■ **PROBLEM TO SOLVE**
Give the data below again exactly as written, but without the pictures.

# # # #

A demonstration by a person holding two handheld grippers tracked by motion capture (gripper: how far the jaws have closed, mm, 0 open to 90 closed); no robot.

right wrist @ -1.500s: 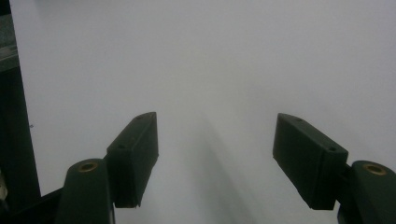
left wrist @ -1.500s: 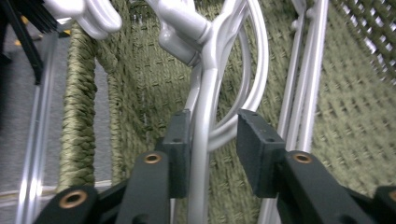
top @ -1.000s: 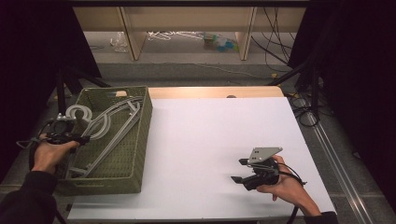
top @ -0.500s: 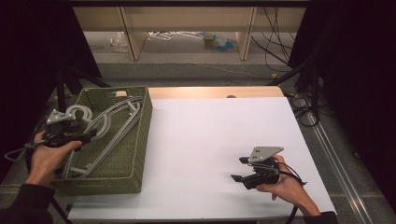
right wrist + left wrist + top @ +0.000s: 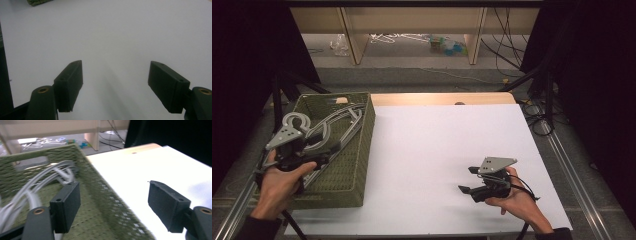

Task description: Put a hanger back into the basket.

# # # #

■ **EXERCISE RESPONSE**
A demonstration by a person holding two handheld grippers tracked by motion capture (gripper: how far the jaws have closed, mm, 0 open to 90 closed); no robot.

right wrist @ -1.500s: 
left wrist @ -1.500s: 
top @ -1.000s: 
top @ -0.500s: 
right wrist + left wrist + top @ +0.000s: 

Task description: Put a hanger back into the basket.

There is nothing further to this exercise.